TASK ITEM:
Would you copy each line of the records that includes the word "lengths"?

DATA EXCERPTS:
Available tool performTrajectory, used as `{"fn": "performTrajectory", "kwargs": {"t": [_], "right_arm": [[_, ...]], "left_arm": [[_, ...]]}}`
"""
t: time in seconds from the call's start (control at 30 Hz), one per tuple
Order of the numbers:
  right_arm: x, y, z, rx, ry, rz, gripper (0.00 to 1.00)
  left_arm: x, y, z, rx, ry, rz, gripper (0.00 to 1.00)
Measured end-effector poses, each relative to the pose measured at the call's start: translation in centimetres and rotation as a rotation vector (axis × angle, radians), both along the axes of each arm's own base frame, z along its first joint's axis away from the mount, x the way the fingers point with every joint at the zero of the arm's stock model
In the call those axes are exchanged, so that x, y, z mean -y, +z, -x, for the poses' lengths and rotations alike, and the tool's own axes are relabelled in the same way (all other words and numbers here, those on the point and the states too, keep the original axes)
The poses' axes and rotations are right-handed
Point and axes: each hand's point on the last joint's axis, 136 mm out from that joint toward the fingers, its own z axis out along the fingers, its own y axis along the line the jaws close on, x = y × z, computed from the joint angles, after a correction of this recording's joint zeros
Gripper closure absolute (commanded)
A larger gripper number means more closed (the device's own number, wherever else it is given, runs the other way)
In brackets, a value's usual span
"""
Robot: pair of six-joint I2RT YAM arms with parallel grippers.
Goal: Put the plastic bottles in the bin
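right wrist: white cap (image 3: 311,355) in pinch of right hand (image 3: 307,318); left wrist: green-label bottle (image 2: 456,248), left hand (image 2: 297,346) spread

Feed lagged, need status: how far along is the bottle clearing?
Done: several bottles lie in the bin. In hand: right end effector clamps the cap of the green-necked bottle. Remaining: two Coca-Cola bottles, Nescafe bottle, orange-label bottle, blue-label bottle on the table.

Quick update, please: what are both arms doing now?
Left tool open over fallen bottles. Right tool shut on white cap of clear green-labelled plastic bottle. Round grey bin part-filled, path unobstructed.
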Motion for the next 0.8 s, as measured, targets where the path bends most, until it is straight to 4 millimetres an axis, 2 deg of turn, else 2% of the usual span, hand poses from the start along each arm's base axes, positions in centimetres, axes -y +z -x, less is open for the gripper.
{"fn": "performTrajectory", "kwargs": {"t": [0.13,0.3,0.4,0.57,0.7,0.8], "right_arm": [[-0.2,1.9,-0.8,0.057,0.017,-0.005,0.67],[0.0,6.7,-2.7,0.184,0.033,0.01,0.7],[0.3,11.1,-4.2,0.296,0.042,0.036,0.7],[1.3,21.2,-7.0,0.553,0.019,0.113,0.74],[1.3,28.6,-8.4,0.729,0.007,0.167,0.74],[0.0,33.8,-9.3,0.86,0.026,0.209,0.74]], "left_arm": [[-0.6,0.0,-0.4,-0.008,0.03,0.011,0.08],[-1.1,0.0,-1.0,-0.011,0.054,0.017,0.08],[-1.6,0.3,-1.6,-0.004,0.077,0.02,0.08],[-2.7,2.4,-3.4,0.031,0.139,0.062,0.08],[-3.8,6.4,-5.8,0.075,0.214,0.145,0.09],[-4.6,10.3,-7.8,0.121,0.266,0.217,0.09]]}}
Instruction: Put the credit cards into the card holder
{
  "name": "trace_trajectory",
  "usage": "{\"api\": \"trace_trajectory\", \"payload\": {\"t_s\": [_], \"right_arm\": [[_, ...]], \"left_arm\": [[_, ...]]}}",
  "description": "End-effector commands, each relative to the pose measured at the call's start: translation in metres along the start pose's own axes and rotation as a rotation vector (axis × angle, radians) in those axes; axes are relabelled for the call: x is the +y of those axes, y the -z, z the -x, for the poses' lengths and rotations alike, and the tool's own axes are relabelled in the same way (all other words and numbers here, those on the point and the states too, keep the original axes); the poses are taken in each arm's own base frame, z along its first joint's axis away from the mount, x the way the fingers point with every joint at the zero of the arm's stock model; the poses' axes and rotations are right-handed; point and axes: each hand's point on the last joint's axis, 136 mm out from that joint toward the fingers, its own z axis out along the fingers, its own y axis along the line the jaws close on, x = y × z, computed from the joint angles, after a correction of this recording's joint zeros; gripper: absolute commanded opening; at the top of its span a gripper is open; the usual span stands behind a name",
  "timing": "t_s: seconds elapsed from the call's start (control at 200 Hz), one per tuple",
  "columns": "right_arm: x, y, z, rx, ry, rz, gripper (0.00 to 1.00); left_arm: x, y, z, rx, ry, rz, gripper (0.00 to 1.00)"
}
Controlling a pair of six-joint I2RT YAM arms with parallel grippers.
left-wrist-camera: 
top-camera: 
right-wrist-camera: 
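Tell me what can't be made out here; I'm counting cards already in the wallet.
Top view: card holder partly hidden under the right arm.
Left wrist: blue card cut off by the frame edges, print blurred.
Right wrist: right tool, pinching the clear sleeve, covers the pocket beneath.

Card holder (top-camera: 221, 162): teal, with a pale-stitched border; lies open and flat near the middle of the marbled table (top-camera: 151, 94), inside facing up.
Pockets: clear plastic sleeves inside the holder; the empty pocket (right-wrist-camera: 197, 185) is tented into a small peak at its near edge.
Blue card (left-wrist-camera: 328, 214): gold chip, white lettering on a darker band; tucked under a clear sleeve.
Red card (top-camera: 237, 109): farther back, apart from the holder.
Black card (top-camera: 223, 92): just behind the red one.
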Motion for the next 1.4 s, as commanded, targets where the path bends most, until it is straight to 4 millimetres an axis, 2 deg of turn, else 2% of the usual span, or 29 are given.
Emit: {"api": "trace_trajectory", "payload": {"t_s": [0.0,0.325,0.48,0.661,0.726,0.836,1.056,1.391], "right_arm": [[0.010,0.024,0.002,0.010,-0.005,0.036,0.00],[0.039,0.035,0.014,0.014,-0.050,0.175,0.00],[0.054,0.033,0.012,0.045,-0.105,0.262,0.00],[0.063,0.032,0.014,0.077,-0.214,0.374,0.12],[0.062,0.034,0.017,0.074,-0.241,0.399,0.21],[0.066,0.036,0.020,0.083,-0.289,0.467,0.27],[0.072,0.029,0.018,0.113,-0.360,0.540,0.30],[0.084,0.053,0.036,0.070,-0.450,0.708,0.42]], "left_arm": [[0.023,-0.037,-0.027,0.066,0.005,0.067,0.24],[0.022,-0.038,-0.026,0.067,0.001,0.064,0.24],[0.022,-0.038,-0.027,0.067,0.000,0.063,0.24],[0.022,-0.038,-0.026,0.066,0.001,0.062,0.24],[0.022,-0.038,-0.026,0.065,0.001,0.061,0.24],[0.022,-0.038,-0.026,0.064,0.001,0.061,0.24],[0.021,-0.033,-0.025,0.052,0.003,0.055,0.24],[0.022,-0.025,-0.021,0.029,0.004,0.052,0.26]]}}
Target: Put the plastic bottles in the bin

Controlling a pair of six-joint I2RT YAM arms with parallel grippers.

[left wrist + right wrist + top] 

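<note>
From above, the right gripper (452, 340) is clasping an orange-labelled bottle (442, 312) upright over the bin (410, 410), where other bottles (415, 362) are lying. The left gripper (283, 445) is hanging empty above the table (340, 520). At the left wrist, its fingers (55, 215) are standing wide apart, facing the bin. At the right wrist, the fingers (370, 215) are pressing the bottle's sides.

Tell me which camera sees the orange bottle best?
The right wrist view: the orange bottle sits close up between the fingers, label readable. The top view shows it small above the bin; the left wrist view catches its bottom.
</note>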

RESULT BELOW:
In the call those axes are exchanged, so that x, y, z mean -y, +z, -x, for the poses' lengths and rotations alike, and the tool's own axes are relabelled in the same way (all other words and numbers here, those on the point and the states too, keep the original axes)
  "description": "End-effector commands, each relative to the pose measured at the call's start: translation in metres along the start pose's own axes and rotation as a rotation vector (axis × angle, radians) in those axes; axes are relabelled for the call: x is the +y of those axes, y the -z, z the -x, for the poses' lengths and rotations alike, and the tool's own axes are relabelled in the same way (all other words and numbers here, those on the point and the states too, keep the original axes); the poses are taken in each arm's own base frame, z along its first joint's axis away from the mount, x the way the fingers point with every joint at the zero of the arm's stock model; the poses' axes and rotations are right-handed; point and axes: each hand's point on the last joint's axis, 136 mm out from that joint toward the fingers, its own z axis out along the fingers, its own y axis along the line the jaws close on, x = y × z, computed from the joint angles, after a correction of this recording's joint zeros; gripper: absolute commanded opening; at the top of its span a gripper is open; the usual span stands behind a name",

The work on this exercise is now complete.